• _What you have to do_
Only one stretch of the records below is wanted: the lines from the one holding "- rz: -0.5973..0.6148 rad" through the one holding "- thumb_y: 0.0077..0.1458". Return it exactly, both ends included.

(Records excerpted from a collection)
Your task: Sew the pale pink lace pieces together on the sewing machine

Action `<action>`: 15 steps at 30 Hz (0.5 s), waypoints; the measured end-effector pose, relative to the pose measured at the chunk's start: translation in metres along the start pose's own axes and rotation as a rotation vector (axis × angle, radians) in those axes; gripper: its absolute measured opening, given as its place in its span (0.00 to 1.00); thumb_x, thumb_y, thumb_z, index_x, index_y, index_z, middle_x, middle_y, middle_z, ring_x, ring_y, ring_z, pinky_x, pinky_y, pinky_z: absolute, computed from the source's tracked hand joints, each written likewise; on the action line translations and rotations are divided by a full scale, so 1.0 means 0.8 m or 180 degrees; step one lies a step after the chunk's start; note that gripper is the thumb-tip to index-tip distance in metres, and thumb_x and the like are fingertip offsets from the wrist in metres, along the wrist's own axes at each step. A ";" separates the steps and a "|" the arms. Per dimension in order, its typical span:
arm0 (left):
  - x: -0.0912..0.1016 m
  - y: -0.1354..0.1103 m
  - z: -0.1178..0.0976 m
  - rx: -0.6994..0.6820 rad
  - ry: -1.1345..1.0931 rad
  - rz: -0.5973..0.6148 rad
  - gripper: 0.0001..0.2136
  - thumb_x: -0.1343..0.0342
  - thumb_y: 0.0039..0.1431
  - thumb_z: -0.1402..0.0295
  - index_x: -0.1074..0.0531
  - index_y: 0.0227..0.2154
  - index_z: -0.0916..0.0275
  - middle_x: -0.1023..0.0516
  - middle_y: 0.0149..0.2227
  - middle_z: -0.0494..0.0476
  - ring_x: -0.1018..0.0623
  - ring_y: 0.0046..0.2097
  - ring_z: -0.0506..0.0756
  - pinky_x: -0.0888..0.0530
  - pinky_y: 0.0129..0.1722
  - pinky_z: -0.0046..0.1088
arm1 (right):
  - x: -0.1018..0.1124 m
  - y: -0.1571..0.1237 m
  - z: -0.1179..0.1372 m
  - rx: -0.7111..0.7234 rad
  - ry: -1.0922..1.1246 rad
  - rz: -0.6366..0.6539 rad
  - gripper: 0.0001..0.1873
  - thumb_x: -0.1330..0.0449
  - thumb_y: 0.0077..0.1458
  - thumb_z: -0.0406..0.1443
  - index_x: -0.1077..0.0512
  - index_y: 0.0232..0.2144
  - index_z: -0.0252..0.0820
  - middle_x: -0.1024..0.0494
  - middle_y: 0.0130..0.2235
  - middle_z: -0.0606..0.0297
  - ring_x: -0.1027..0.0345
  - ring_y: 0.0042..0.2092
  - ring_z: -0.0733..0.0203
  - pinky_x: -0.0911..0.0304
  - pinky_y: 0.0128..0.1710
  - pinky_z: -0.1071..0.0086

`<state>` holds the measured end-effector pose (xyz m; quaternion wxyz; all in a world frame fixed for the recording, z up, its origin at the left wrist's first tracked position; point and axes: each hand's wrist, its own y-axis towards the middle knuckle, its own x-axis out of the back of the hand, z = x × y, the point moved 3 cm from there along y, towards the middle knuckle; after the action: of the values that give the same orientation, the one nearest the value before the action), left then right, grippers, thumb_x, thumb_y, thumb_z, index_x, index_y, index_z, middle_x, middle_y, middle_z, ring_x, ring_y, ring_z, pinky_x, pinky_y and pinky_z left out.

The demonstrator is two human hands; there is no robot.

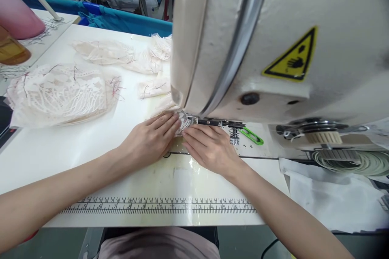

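A piece of white lace fabric (182, 119) lies at the needle area of a sewing machine (212, 40), partly hidden under the machine head and my hands. My left hand (154, 135) rests flat on the fabric from the left, its fingers stretched out side by side. From the right, my right hand (211, 145) lies with fingers extended at the lace's near right edge, beside the presser area. Its fingertips are partly covered by the machine's parts. The needle itself cannot be made out.
Lace pieces with dark thread ends (60, 93) lie on the left, more lace (121, 54) behind. A green-handled tool (252, 136) is right of the needle area. A printed ruler (161, 206) runs along the front edge. White cloth (328, 198) lies at right; a pink cone (18, 12) stands far left.
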<state>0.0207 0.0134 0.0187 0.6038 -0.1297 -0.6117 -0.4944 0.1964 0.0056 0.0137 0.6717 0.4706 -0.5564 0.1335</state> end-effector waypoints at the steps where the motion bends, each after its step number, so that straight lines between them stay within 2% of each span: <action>1: 0.000 0.001 -0.001 0.0024 0.0009 -0.0010 0.14 0.51 0.65 0.73 0.24 0.45 0.77 0.21 0.49 0.71 0.20 0.49 0.64 0.21 0.50 0.39 | 0.000 0.000 0.000 -0.0004 -0.0012 -0.0005 0.11 0.43 0.63 0.36 0.25 0.43 0.37 0.20 0.44 0.66 0.29 0.47 0.63 0.34 0.40 0.67; 8: 0.003 0.004 -0.007 0.0139 0.0044 -0.0129 0.14 0.49 0.65 0.70 0.23 0.44 0.75 0.20 0.46 0.68 0.19 0.48 0.63 0.21 0.48 0.37 | 0.004 0.000 -0.001 -0.0059 -0.0060 -0.0065 0.09 0.42 0.62 0.36 0.25 0.41 0.37 0.19 0.43 0.68 0.28 0.45 0.64 0.34 0.42 0.68; 15: 0.006 0.003 -0.015 0.0140 0.0118 -0.0075 0.14 0.48 0.65 0.70 0.23 0.44 0.76 0.20 0.46 0.70 0.20 0.48 0.63 0.22 0.48 0.37 | 0.006 0.001 -0.004 -0.0095 -0.0194 -0.0106 0.08 0.42 0.63 0.35 0.24 0.39 0.38 0.19 0.42 0.68 0.28 0.42 0.67 0.35 0.41 0.69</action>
<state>0.0288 0.0038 0.0214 0.6119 -0.1000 -0.6125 -0.4903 0.1998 0.0066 0.0186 0.6635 0.4735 -0.5706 0.0995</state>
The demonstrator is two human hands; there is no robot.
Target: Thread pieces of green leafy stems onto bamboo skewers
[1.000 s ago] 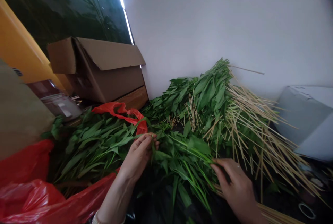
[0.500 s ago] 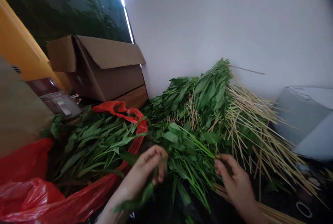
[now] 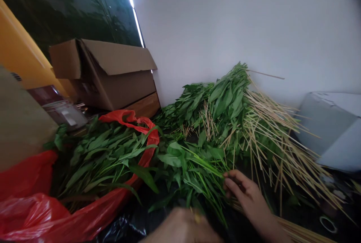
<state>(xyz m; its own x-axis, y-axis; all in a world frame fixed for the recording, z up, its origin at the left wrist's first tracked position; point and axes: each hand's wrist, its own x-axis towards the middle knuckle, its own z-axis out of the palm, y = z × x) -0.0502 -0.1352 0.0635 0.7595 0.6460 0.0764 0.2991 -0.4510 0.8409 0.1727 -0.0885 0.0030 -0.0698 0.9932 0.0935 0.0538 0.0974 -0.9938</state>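
Note:
My right hand (image 3: pixel 244 194) is closed, pinching the ends of several leafy green stems (image 3: pixel 207 166) between thumb and fingers. Their broad leaves spread left over a loose pile of cut greens (image 3: pixel 194 186). At the bottom edge my left hand (image 3: pixel 183 226) is smeared by motion; its fingers cannot be made out. A small yellowish spot shows beside it, too blurred to name. Thin wooden sticks (image 3: pixel 296 231) lie beneath my right wrist. Left of my hands, a red plastic bag (image 3: pixel 93 214) gapes around more leafy greens (image 3: pixel 107 152).
Leafy bunches on thin sticks (image 3: pixel 276 134) are heaped against the white wall (image 3: pixel 225 21). A cardboard box (image 3: pixel 121 85) with raised flaps stands back left. At the right is a white box (image 3: pixel 332 130). Black plastic sheeting (image 3: pixel 126 228) lies in front.
My left hand has swung down and right to the bottom edge, and the dark leaf strip hanging from it is out of sight. My right hand has shifted slightly left and down with the stems.

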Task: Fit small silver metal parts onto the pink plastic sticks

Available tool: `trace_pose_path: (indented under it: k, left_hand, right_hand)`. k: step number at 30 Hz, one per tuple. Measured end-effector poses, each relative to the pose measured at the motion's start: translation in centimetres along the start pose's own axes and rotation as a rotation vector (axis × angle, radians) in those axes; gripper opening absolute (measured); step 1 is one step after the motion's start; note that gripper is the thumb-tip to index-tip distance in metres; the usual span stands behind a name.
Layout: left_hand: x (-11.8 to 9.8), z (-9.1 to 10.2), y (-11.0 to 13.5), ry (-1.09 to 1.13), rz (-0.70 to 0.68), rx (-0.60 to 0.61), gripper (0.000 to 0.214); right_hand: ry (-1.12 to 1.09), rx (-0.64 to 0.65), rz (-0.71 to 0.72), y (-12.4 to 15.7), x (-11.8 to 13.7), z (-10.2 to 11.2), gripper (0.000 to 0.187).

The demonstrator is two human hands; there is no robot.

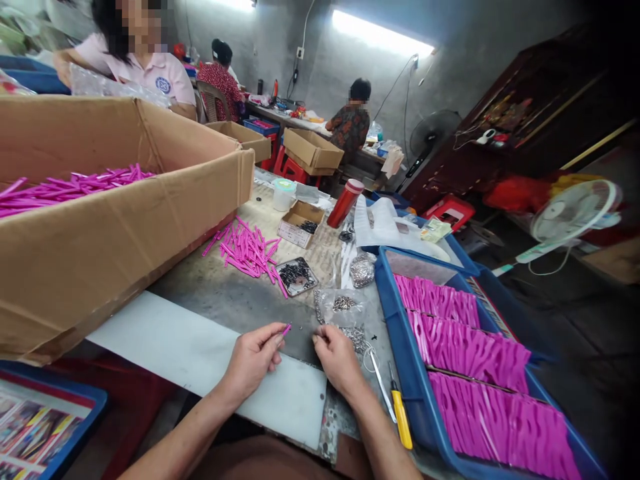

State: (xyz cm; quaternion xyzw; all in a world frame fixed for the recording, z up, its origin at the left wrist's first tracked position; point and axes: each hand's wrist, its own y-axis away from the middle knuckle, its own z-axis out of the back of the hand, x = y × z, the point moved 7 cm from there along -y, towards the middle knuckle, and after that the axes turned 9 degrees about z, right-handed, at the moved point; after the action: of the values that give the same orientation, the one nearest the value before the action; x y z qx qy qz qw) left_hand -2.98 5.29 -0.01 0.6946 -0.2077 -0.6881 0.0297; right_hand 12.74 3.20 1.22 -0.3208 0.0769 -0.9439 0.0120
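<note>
Over the white board (200, 340), my left hand (255, 360) pinches a slim pink plastic stick (287, 329) with a dark tip showing. To its right, my right hand (337, 357) has thumb and fingers pressed together just above the table; whatever they hold, if anything, is too small to make out. Beside that hand lie small silvery metal parts (356, 338) and an open clear bag (345, 303) of more. Farther ahead are a small tray (297, 276) of dark pieces and a loose heap of pink sticks (245, 247).
A large cardboard box (125, 247) with pink sticks takes up the left. At right, a blue crate (417, 400) holds rows of pink pieces. A yellow-handled screwdriver (401, 417) and tweezers (383, 387) lie beside it. A red bottle (345, 203) stands ahead; several people sit beyond.
</note>
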Motion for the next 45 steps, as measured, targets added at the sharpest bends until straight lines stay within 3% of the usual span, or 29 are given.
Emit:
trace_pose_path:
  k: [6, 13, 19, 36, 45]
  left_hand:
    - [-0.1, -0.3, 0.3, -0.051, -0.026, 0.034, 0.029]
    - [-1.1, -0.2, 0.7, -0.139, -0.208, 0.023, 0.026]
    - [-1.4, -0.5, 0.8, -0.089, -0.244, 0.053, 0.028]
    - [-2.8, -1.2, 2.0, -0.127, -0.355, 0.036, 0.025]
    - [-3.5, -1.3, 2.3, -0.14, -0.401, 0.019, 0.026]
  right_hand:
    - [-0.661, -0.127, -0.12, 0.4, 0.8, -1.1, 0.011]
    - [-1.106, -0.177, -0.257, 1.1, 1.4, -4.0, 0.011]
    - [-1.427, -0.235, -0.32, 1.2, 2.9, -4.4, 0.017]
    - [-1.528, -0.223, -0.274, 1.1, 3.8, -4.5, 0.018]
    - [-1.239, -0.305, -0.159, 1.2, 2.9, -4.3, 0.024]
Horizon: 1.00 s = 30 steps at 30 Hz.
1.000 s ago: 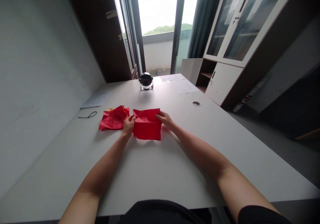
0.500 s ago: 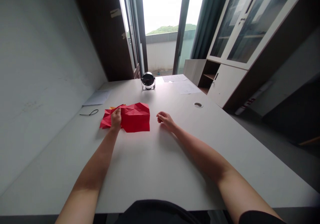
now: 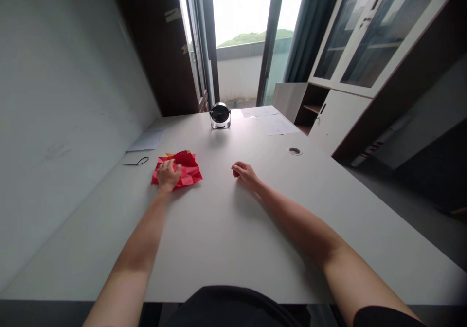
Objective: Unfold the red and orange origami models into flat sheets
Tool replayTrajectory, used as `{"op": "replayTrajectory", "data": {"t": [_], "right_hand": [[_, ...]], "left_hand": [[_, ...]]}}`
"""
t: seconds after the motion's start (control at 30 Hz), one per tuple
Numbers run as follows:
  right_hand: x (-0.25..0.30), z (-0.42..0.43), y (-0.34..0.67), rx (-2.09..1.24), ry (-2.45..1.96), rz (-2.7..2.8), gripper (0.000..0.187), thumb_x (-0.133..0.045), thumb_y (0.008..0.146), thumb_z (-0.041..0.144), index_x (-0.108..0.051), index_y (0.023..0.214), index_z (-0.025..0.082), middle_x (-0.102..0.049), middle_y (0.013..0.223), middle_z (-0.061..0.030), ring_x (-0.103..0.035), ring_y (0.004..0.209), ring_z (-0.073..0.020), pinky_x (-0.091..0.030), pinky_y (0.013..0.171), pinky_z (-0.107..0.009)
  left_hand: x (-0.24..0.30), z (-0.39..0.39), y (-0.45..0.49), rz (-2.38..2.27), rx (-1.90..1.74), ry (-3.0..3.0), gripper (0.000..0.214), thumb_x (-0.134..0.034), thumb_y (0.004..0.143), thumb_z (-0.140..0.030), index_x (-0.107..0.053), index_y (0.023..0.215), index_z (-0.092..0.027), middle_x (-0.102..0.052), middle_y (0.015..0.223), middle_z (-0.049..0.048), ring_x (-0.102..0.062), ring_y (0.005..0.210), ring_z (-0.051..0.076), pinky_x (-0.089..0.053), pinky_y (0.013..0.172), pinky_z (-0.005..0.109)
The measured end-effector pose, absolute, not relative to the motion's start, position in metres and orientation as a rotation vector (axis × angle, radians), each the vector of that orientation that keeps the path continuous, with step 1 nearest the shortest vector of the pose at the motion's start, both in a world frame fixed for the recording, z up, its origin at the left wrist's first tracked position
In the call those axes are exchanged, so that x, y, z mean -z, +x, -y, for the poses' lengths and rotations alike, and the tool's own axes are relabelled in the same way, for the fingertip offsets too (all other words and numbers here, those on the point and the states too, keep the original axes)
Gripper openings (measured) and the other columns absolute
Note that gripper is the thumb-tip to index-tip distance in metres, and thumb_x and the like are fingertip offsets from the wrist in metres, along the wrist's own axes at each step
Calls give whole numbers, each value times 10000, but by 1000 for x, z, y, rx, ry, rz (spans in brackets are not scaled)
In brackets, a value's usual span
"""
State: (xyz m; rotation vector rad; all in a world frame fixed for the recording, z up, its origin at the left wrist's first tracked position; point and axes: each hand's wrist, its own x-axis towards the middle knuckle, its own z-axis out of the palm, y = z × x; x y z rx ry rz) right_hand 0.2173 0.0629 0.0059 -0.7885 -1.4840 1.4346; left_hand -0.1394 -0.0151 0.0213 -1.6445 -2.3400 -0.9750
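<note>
A small pile of creased red paper sheets (image 3: 188, 172), with a bit of orange-yellow showing at its back edge, lies on the left part of the white table (image 3: 219, 239). My left hand (image 3: 168, 174) rests on top of the pile, palm down, fingers apart and thumb out to the side. To the right of the pile, apart from it, my right hand (image 3: 244, 172) is at the table with its fingers curled in. Nothing shows between those fingers.
A black loop of cord (image 3: 138, 162) and white paper (image 3: 146, 140) lie by the left wall. A round silver-and-black device (image 3: 220, 115) stands at the back. More papers (image 3: 279, 124) and a round cable hole (image 3: 295, 151) are at the right.
The red sheet that my left hand held up has come down onto the pile, and the hand has opened over it. My right hand stays nearly where it was. The view has shifted slightly.
</note>
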Motion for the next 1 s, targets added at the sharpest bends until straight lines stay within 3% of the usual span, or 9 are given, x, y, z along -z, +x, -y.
{"op": "replayTrajectory", "data": {"t": [0.1, 0.23, 0.4, 0.7, 0.87, 1.0], "right_hand": [[-7, -63, 214, -1347, -818, 1487, 272, -645, 800, 456, -627, 774, 185, -614, 608, 1, -530, 567, -128, -417, 577, -264], [-6, -62, 211, -1282, -828, 1513, 256, -630, 809, 447, -626, 775, 193, -615, 607, 2, -549, 576, -137, -430, 584, -272], [3, -60, 209, -1263, -846, 1560, 263, -621, 813, 454, -619, 766, 196, -609, 597, 5, -538, 560, -136, -420, 570, -270], [-3, -40, 204, -1180, -881, 1604, 272, -601, 862, 461, -613, 769, 206, -614, 605, -7, -554, 571, -156, -435, 587, -288], [-33, 12, 191, -1074, -835, 1715, 249, -590, 911, 446, -615, 785, 232, -631, 641, -28, -589, 605, -194, -457, 617, -330], [-85, 85, 205, -1111, -577, 1818, 171, -609, 909, 405, -651, 790, 290, -647, 702, -64, -607, 633, -236, -483, 622, -396]], "left_hand": [[-2, 5, -129, 2501, 794, -1834, 569, -618, 829, -535, -608, 1288, -199, -504, 1463, 217, -350, 1407, 442, -151, 1152, 656], [4, 8, -130, 2439, 828, -1890, 547, -596, 855, -461, -595, 1331, -192, -474, 1502, 205, -341, 1427, 418, -112, 1173, 636], [-17, 21, -103, 2058, 1092, -2044, 401, -530, 899, -313, -651, 1262, -191, -591, 1364, 163, -465, 1320, 354, -204, 1187, 519], [-24, 34, -50, 2060, 1378, -2192, 205, -567, 880, -274, -739, 987, -242, -676, 1156, 120, -544, 1162, 334, -336, 1104, 491], [-31, 109, 13, 2096, 1600, -2140, 218, -535, 919, -298, -728, 1015, -271, -677, 1074, 134, -579, 1080, 322, -411, 1009, 528], [-24, 207, 74, 2056, 1288, -2521, 260, -512, 929, -275, -709, 1086, -339, -694, 1001, 131, -627, 959, 286, -482, 881, 514]]}}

• _Written solution_
  - rz: -0.5973..0.6148 rad
  - gripper: 0.0001..0.2136
  - thumb_x: -0.1343..0.0342
  - thumb_y: 0.0039..0.1431
  - thumb_z: -0.1402..0.0295
  - index_x: -0.1074..0.0531
  - index_y: 0.0227..0.2154
  - index_z: -0.0916..0.0275
  - middle_x: -0.1023..0.0516
  - middle_y: 0.0149..0.2227
  - middle_z: -0.0494..0.0476
  - ring_x: -0.1018..0.0623
  - ring_y: 0.0046..0.2097
  - ring_z: -0.0506..0.0756
  - pinky_x: -0.0888..0.0530
  - pinky_y: 0.0129..0.1722
  - pinky_z: -0.0046..0.1088
arm1 (right):
  - x: -0.1018..0.1124 m
  - y: -0.1571..0.1237 m
  - z: -0.1179..0.1372 m
  - rx: -0.7111..0.7234 rad
  - ry: -1.0922..1.1246 rad
  - rz: -0.6366..0.6539 rad
  - gripper: 0.0001..0.1873
  - thumb_x: -0.1330..0.0449
  - thumb_y: 0.0077..0.1458

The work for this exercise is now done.